You have to be careful. She now has all the ammo she needs to file a domestic violence restraining order against you. All she has to do is take a picture of what was done and go and file. You will be evicted via a restraining order and forced to pay all the bills while you are on the street. For your sake, please don't lose your temper in front of her again. If she has a good lawyer or toxic friend you may be in for some trouble. This is a common tactic and once she has the order you are toast on your settlement. Please think twice before losing your temper again. Bad move. And yes as stated above, go dark on her for your sanity.


----------



## Matt1720 (May 7, 2012)

Do you go to the gym? Might as well get fit while expending all those emotions.


----------



## AlterEgoist (Mar 6, 2012)

Married in VA said:


> You have to be careful. She now has all the ammo she needs to file a domestic violence restraining order against you. All she has to do is take a picture of what was done and go and file. You will be evicted via a restraining order and forced to pay all the bills while you are on the street. For your sake, please don't lose your temper in front of her again. If she has a good lawyer or toxic friend you may be in for some trouble. This is a common tactic and once she has the order you are toast on your settlement. Please think twice before losing your temper again. Bad move. And yes as stated above, go dark on her for your sanity.





Matt1720 said:


> Do you go to the gym? Might as well get fit while expending all those emotions.


Yeah, I go to the gym regularly. And being evicted? I was already out of the house and living separately, but I have free reign of the house. Right now, I don't even want to stay there anymore. My gas tank for making this work is really low, and right now I don't even want to bother.

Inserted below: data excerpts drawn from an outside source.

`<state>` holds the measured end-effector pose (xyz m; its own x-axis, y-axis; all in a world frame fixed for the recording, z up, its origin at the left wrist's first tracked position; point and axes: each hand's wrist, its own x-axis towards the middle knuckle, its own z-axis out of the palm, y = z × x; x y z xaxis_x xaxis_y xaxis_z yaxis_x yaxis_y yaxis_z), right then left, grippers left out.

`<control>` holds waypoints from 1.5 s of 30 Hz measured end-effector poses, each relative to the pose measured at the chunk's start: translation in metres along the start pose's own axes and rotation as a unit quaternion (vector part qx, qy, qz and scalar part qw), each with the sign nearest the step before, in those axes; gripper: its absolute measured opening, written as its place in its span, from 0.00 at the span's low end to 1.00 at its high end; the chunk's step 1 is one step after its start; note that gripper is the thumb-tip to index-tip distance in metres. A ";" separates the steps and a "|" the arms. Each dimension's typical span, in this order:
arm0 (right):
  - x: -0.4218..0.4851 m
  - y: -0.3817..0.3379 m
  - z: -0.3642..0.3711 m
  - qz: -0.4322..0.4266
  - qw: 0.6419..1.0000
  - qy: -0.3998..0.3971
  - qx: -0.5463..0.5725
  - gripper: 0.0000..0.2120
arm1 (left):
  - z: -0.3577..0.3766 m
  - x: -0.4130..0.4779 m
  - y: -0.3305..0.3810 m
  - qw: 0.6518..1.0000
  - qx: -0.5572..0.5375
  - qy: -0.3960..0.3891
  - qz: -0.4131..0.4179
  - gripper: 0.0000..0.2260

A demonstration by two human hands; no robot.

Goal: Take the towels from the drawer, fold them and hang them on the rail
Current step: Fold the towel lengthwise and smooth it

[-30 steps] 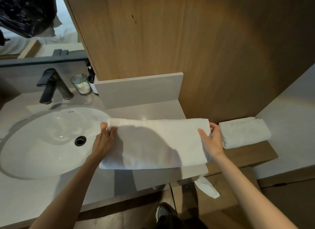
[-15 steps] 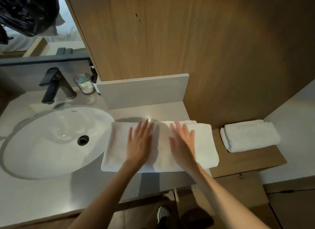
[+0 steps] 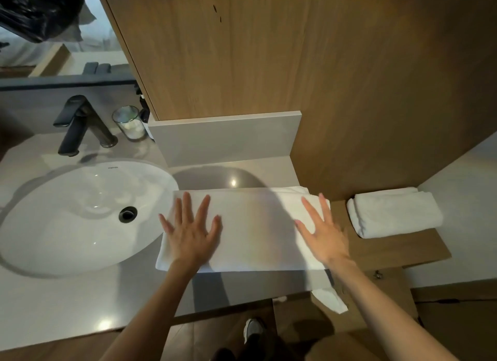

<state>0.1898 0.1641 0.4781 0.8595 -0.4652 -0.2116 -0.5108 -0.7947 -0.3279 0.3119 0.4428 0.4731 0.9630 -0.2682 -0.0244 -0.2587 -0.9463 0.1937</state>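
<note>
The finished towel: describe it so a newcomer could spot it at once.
From the white sink, go right across the counter, past the flat towel. On the lower wooden shelf lies the folded towel. It alone is thick, compact and untouched.

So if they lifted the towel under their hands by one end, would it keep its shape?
Probably not: the towel looks soft, and what seems its corner droops over the counter edge. The folds would likely fall open. Flat under the left hand and right hand, it should hardly slide.

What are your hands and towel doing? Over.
Hands open: left hand, right hand flat on white towel. Folded towel alongside, apart. Nothing in the way.
</note>
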 end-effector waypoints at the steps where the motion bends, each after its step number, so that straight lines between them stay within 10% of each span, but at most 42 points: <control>1: -0.003 0.004 -0.003 0.017 0.999 -0.010 0.043 0.29 | 0.000 -0.001 0.000 1.000 -0.010 0.000 -0.011 0.27; 7: -0.010 -0.001 -0.006 0.073 0.977 -0.028 0.197 0.34 | 0.000 -0.002 0.001 0.998 -0.030 -0.001 -0.051 0.29; 12: -0.016 -0.005 -0.012 0.039 0.970 0.105 0.217 0.32 | -0.005 0.001 0.010 0.999 -0.021 -0.025 -0.042 0.31; 20: -0.013 0.001 -0.014 0.111 0.917 0.159 0.347 0.42 | -0.013 0.040 0.061 0.972 -0.085 -0.102 0.194 0.30; 33: -0.014 -0.002 -0.031 -0.015 0.906 0.081 0.414 0.08 | -0.016 0.079 0.087 0.977 -0.030 -0.127 0.168 0.25; 45: 0.019 0.012 -0.028 0.103 0.932 0.061 0.341 0.11 | -0.013 0.092 0.088 0.984 -0.029 -0.108 0.136 0.17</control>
<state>0.2002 0.1350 0.4956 0.7159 -0.6552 -0.2414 -0.5207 -0.2706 -0.8097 0.3784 0.3371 0.5006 0.8187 -0.5482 -0.1708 -0.4938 -0.8240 0.2777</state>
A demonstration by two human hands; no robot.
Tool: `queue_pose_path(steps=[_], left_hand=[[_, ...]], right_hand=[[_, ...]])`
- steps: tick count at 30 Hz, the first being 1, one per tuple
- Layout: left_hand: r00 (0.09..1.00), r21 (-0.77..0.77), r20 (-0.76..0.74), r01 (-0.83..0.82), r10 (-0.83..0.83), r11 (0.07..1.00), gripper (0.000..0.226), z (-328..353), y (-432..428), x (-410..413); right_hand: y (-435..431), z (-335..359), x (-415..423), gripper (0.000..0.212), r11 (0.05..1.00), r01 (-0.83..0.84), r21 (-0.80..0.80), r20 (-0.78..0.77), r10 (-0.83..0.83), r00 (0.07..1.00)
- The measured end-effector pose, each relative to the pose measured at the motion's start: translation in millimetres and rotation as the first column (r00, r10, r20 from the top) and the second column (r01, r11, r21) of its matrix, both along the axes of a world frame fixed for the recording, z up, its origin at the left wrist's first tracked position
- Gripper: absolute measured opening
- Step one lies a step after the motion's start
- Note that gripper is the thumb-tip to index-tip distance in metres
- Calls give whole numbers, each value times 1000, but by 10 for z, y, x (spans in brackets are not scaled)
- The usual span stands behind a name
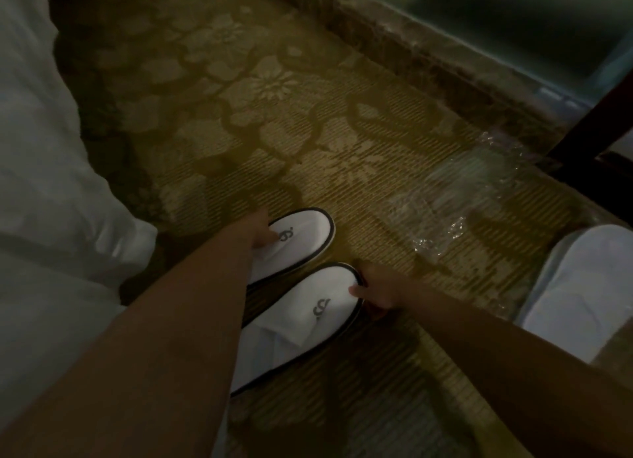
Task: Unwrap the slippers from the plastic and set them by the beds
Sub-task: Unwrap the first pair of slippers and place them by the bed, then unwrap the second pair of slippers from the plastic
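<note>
Two white slippers with dark trim lie side by side on the patterned carpet beside the bed. My left hand (262, 229) rests its fingers on the farther slipper (301, 235). My right hand (375, 291) pinches the toe edge of the nearer slipper (308, 320). An empty clear plastic wrapper (459, 197) lies crumpled on the carpet to the right. Another white slipper pair (579, 293), soles up, lies at the right edge, seemingly still in plastic.
White bed linen (51, 183) hangs along the left side. A stone threshold and glass (428, 46) run across the top right. A dark wooden furniture leg (596, 128) stands at the right.
</note>
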State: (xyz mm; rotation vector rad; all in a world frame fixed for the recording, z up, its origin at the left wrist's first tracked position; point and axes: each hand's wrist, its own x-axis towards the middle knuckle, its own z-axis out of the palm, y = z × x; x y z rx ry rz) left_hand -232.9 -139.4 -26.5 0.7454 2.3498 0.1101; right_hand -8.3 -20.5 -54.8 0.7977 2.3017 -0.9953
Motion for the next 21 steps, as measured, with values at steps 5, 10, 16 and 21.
queue_pose_path(steps=[5, 10, 16, 21], left_hand=[[998, -85, -30, 47, -50, 995, 72, 71, 55, 83], [985, -79, -49, 159, -163, 984, 62, 234, 186, 218], [930, 63, -74, 364, -359, 929, 44, 498, 657, 692], [855, 174, -129, 519, -503, 837, 41, 726, 1225, 1398]], right_hand=[[-24, 46, -41, 52, 988, -59, 146, 23, 56, 998], [228, 388, 102, 50, 993, -34, 113, -58, 41, 997], [711, 760, 479, 35, 964, 161, 210, -190, -121, 974], [1076, 905, 1015, 26, 927, 351, 135, -183, -324, 928]])
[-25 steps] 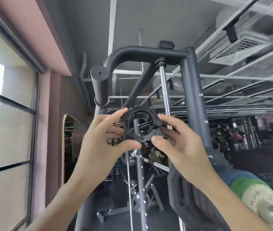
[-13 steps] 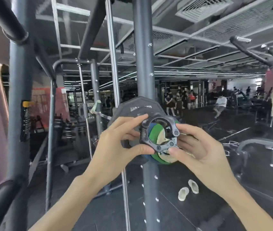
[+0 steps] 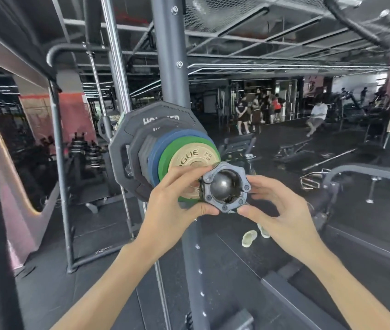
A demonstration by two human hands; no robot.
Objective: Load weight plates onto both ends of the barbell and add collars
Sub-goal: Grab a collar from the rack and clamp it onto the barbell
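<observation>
collar point(image 3: 222, 206): dark grey matte ring, roughly 6-sided outline, small bolt heads at the corners. Can't tell if it is clamped.
collar position: round the bar end point(image 3: 223, 186), whose dark shiny face fills the hole. It sits at the outer tip, in front of the tan plate point(image 3: 189, 158). Can't tell whether it touches that plate.
left hand point(image 3: 172, 206): yours grips the collar's left side. Index lies over the top-left edge, thumb under the bottom-left, other fingers curled behind.
right hand point(image 3: 282, 215): pinches the right side. Thumb tip is at the bottom-right edge, fingers are bent against the right rim, and the palm is off the ring.
plates: 1 stack on this end, biggest inboard. From outside in: the tan plate with "GUE" lettering in view, green plate point(image 3: 167, 158), blue plate point(image 3: 155, 151), then 3 black plates point(image 3: 127, 148) stepping up in size. The largest has white letters, partly hidden.
stack position: just left of your hands, against the post point(image 3: 170, 55), which runs up behind it.
floor point(image 3: 236, 282): dark mat. 2 pale sandals point(image 3: 250, 238) lie below your right hand, near the post.
background: people point(image 3: 255, 110) stand in a group far back. A loose bar point(image 3: 329, 159) lies on the floor to the right.
</observation>
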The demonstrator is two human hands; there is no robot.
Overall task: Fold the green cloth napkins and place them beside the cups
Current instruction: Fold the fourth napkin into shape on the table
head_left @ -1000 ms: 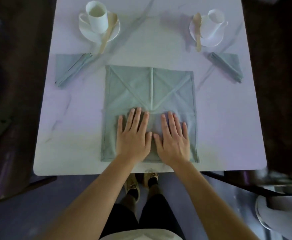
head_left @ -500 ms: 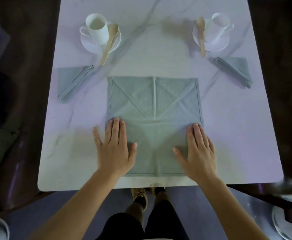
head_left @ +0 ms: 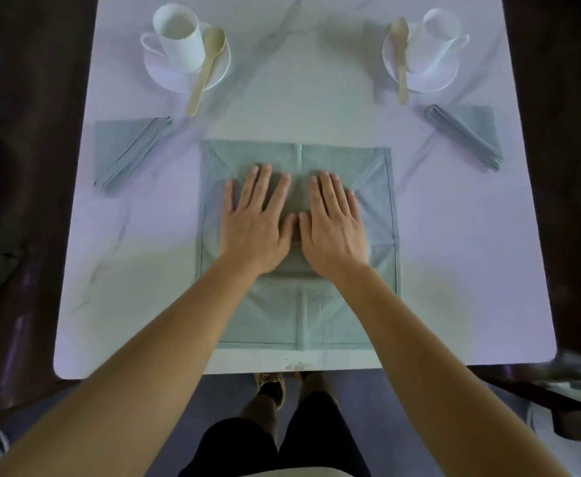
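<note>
Smoothing the square green cloth napkin (head_left: 320, 315), flat-fingered left hand (head_left: 252, 232) and right hand (head_left: 335, 235) are meeting mid-cloth again, readying it for folding.

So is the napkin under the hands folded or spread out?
Spread out. The napkin lies as one flat square on the table, crease lines showing, left hand and right hand flat on it.

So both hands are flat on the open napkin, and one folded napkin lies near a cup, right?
Two, not one, in the head view: a left folded napkin by the left cup, a right folded napkin by the right cup. The left hand and right hand do lie flat on the open napkin.
</note>
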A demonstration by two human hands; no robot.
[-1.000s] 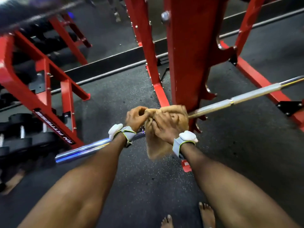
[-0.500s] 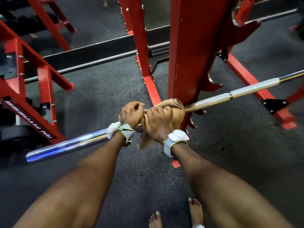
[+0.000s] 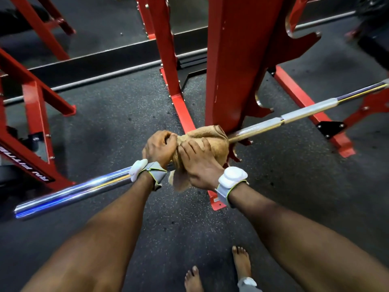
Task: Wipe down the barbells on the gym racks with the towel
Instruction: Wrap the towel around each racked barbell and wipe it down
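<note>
A: Wiping which part?
B: The barbell [image 3: 294,116] beside the red rack [image 3: 231,60]. The right hand [image 3: 200,163] clasps the towel [image 3: 212,140] around it, and the left hand [image 3: 160,147] curls round the barbell alongside.
A: Next?
B: Probably sliding the towel along, squeezing firmly.

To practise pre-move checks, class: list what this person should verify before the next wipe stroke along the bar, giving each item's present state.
1. Towel wrapped round the barbell: ok.
2. Right hand grips the towel: ok.
3. Left hand grips the barbell beside the towel: ok.
4. Barbell seated on the red upright: cannot tell, towel hides it.
5. Room to slide right: not ok, red upright stands right beside the towel.
6. Feet covered: not ok, bare.
</note>
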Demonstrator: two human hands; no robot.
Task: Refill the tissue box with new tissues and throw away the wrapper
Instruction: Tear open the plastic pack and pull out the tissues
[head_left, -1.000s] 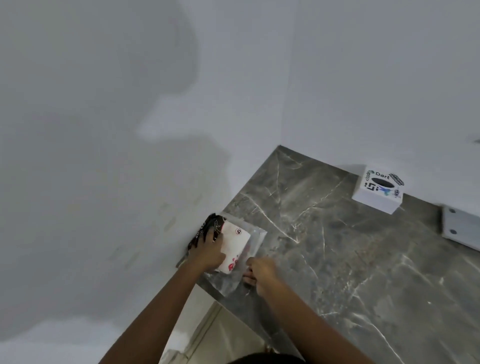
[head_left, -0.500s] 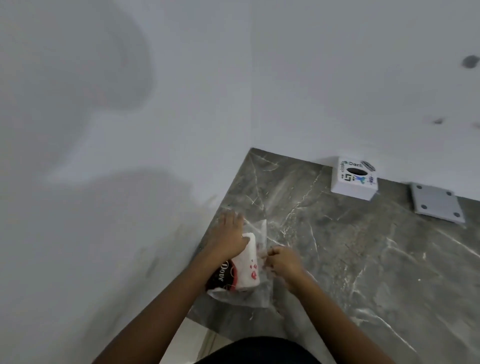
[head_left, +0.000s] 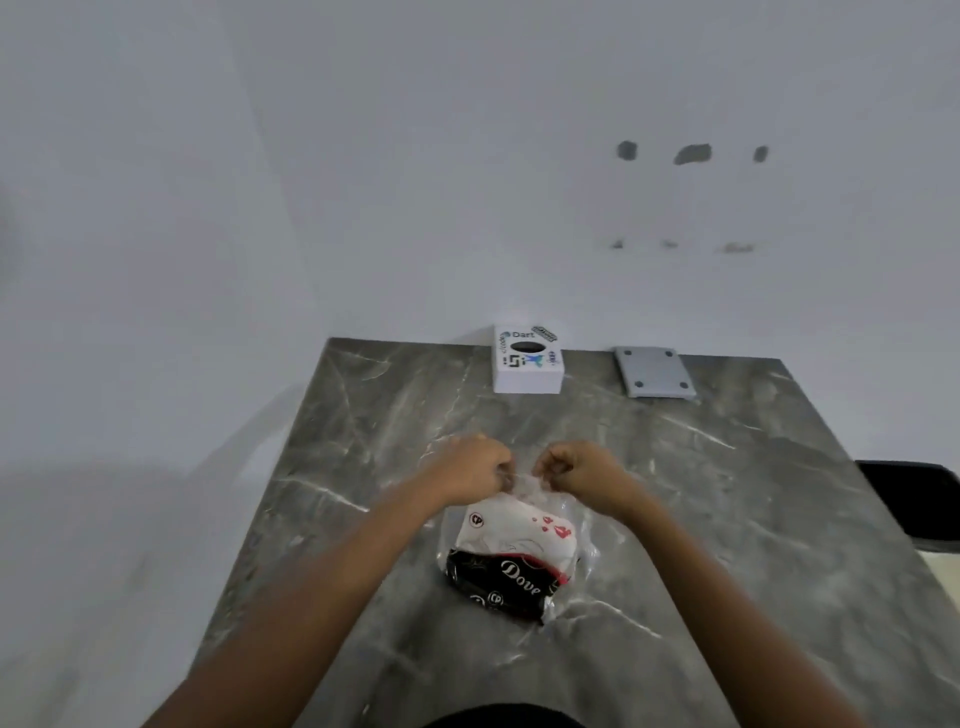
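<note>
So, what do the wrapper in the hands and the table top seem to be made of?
Wrapper: thin clear plastic film, likely; it is see-through, glossy and crinkled. Table top: looks like polished grey marble or an imitation, with white veins and soft reflections.

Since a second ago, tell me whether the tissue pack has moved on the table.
Yes. The tissue pack went from the table's left edge toward its middle, now in line with the tissue box.

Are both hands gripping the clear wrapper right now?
Touching. Head view shows left hand and right hand both pinching the wrapper top edge.
</note>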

And I guess I should say that something happened to me on Sunday, that had nothing to do with my marriage. A good thing, which made me actually stop thinking about my wife for a couple of nights.


----------



## Traggy (Jan 26, 2012)

You gotta keep this under control. Are there children involved?


----------



## keko (Mar 21, 2012)

AE, buy a sand bag and punch that next time. Never let your anger onto things that can bite you in the a55 later on.

As for the last thing you said, I hope you didn't have a revenge affair.


----------



## Married in VA (Jan 6, 2012)

It doesn't matter where you are living. A DV R/O will require you to pay max spousal support. In other words, you will be paying the mortgage and all the bills at your wife's house which I am assuming you co-own with her and your own bills. Yes, the R/O can even be used as a cruel form of property settlement agreement that you will pay dearly for down the road. Moral of the story is find a better way to take out your anger. What you did fits the legal definition of spousal abuse. Just saying be careful and watch your six.


----------



## AlterEgoist (Mar 6, 2012)

No children, and no revenge affair. I just found someone who I can talk to without any bias. 

Let me just say that I've never broken anything in my life. I'm always calm, cool and collected - but I just had enough. I'm not going to hit her, but I took it out on our wedding photos because I felt like that was the only thing I could take it out on that would affect her in some way. She did nothing to stop me, but I could tell that she felt guilty for it. The pictures can always be reprinted.

As for any future settlement in divorce, we are split down the line 50/50. No one person has any true advantage in getting alimony, and the money we would get from the sale of the household is pretty inconsequential due to the housing market.


----------



## donders (May 9, 2012)

Married in VA said:


> You have to be careful. She now has all the ammo she needs to file a domestic violence restraining order against you. All she has to do is take a picture of what was done and go and file. You will be evicted via a restraining order and forced to pay all the bills while you are on the street. For your sake, please don't lose your temper in front of her again. If she has a good lawyer or toxic friend you may be in for some trouble. This is a common tactic and once she has the order you are toast on your settlement. Please think twice before losing your temper again. Bad move. And yes as stated above, go dark on her for your sanity.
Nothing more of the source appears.